Tuning In
Imagine how wonderful it must be to hear, "Honey I love this one. It's really good." Those are those are the words of Father Pink whenever his pop songstress daughter needs pre-release assurance. Amid the storms of the music world, her comfort comes from knowing, "[Dad] doesn't preach to me how I could make it better. He just likes it."
Now consider how different the situation of children who have to learn who their father was through his music and what others tell you of his life. Such is the situation for 12-year-old Christopher Wallace Jr., son of Notorious B.I.G./Biggie Smalls, who will play his father in an upcoming biopic. The large-boned rapper was assassinated when his son was four months old.

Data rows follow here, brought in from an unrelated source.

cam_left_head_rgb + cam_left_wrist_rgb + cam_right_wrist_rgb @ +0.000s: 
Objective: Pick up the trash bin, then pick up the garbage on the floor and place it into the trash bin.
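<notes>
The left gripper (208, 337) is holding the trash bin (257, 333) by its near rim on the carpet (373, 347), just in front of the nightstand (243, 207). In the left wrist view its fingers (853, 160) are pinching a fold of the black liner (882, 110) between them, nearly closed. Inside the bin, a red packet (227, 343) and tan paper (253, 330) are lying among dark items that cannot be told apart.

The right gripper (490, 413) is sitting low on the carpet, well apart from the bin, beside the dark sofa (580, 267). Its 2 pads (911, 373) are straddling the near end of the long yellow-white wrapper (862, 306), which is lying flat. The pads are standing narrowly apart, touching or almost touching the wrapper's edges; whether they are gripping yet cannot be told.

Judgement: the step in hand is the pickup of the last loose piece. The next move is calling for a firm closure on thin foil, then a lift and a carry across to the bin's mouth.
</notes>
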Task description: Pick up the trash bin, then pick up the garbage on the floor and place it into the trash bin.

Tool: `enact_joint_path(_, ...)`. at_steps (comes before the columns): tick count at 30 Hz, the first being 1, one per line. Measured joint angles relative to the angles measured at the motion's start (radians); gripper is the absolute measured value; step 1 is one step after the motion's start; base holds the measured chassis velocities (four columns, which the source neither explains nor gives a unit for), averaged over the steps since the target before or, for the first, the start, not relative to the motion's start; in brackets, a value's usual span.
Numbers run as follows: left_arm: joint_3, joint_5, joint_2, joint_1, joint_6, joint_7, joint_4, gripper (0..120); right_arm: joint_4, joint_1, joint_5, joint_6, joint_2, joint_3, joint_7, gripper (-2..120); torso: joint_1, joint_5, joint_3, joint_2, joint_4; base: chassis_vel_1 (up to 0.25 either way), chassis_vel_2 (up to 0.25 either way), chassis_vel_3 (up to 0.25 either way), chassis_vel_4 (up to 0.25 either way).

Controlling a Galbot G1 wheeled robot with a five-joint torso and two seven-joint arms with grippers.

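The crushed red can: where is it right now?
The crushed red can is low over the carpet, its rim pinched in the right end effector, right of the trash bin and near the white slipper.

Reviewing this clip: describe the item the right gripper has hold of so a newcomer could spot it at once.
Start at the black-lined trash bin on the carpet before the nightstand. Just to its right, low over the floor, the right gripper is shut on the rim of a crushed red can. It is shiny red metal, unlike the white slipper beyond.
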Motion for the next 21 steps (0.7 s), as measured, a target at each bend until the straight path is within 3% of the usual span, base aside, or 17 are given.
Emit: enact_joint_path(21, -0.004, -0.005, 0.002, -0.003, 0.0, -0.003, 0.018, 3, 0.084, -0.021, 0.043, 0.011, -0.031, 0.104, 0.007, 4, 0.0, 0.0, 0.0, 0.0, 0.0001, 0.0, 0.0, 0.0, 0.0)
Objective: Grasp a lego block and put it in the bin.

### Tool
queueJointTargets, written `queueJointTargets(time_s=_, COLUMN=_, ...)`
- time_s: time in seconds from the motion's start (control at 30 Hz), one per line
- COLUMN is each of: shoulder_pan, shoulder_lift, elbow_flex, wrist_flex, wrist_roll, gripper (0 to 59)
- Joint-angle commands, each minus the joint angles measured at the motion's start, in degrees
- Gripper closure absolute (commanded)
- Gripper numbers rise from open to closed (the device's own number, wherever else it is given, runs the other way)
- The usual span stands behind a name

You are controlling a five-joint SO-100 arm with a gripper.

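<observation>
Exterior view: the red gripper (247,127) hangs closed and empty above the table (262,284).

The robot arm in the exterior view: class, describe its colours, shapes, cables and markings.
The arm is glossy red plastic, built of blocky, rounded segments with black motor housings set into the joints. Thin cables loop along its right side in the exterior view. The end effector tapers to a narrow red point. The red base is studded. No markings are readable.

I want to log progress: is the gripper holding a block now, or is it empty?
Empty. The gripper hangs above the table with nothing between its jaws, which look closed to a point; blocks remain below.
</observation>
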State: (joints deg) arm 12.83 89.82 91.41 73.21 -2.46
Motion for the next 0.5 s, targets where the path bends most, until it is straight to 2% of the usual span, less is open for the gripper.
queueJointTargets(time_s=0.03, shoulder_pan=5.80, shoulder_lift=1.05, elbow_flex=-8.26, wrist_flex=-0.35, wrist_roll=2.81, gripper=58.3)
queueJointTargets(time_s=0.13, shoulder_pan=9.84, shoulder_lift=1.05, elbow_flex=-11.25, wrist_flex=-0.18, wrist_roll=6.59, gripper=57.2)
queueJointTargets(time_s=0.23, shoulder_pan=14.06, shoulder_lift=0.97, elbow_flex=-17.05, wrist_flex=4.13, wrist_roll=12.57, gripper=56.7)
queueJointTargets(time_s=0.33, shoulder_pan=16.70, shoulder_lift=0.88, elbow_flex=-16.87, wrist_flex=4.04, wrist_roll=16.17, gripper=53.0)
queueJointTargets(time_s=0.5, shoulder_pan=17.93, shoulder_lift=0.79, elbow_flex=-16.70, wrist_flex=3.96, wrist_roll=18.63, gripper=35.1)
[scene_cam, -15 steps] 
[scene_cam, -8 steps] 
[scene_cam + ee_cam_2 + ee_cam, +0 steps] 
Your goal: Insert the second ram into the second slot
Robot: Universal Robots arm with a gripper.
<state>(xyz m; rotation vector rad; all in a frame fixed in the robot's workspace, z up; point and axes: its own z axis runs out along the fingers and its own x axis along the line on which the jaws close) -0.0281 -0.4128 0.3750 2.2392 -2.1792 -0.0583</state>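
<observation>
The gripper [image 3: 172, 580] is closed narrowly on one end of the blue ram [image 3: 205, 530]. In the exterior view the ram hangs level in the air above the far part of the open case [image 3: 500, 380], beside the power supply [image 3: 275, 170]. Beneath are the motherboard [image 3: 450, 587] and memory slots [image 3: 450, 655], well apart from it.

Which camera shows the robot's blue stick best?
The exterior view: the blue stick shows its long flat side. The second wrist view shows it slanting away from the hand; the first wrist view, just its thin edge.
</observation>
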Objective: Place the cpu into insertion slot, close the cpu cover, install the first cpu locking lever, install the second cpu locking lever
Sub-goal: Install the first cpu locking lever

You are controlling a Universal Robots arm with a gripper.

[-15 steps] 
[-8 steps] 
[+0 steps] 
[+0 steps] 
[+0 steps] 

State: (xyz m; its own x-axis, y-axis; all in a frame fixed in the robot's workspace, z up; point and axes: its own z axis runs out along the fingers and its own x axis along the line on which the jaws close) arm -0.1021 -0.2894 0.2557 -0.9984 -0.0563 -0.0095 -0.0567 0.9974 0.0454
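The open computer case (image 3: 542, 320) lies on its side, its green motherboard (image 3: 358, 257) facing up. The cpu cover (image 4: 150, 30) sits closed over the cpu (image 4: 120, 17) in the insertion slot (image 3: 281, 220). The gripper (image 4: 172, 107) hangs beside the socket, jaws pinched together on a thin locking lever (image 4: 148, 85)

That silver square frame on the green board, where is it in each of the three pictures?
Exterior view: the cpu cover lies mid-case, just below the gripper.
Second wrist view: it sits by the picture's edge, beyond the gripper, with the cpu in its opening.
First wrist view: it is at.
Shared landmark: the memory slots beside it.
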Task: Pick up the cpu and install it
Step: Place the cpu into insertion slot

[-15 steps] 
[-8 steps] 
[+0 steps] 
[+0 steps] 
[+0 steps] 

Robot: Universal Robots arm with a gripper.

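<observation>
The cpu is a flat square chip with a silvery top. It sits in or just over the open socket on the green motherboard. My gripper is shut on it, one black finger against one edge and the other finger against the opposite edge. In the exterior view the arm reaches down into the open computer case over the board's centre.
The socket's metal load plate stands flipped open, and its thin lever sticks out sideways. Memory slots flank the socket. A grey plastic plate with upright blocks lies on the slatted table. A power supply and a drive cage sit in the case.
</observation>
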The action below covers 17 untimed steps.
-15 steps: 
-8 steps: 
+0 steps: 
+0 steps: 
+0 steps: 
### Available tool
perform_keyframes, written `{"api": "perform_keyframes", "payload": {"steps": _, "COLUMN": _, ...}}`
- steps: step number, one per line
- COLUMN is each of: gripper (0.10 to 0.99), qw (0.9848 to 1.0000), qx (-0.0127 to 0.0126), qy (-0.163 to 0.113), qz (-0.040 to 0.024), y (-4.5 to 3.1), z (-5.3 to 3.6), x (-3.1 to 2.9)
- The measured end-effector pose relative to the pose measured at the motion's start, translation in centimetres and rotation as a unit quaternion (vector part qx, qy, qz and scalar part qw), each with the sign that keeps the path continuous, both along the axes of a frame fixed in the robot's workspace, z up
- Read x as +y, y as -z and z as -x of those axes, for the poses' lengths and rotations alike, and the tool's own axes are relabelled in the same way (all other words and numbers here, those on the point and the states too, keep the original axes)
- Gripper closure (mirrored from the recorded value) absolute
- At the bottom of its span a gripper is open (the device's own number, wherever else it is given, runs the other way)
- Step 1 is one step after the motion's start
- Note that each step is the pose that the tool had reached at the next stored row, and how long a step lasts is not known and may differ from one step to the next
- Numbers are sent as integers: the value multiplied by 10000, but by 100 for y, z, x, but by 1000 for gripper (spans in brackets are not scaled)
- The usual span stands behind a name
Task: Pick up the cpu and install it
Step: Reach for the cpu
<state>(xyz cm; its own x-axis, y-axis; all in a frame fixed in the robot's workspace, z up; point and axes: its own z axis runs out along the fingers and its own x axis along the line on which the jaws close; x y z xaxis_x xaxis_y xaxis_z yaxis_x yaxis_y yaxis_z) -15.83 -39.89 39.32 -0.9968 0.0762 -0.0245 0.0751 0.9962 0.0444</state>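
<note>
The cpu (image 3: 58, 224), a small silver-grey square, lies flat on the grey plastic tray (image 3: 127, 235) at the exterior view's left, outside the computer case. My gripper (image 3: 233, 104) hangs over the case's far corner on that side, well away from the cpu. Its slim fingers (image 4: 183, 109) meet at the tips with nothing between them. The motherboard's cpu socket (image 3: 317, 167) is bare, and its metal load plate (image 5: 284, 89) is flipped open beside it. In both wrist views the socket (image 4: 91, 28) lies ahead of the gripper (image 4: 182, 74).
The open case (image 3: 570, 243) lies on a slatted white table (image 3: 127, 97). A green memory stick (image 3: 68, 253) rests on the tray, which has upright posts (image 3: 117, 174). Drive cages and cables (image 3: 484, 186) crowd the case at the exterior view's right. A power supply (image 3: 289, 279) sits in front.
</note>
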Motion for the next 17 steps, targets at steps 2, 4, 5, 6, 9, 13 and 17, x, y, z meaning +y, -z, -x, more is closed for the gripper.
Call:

That killing was more dramatic in terms of biography than the lung cancer that killed Nat King Cole at age 45 in 1965, but not in terms of impact, stealing him from his then three-and-a-half-year-old twins. Unlike Biggie Jr., the Coles have memories of the father they lost, although the mists of time might have spiced them somewhat, at least as told by daughter Casey: "...when he would walk into the house he would carry both of us up the stairs in the palm of his hands, and he would like be singing a song." And in his memory they want that song to carry on through their foundation, Nat King Cole Generation Hope Foundation, that they established to honor him and aid music education in schools.
Still, dead or alive, the music lives. And when it does, so does the father through the child.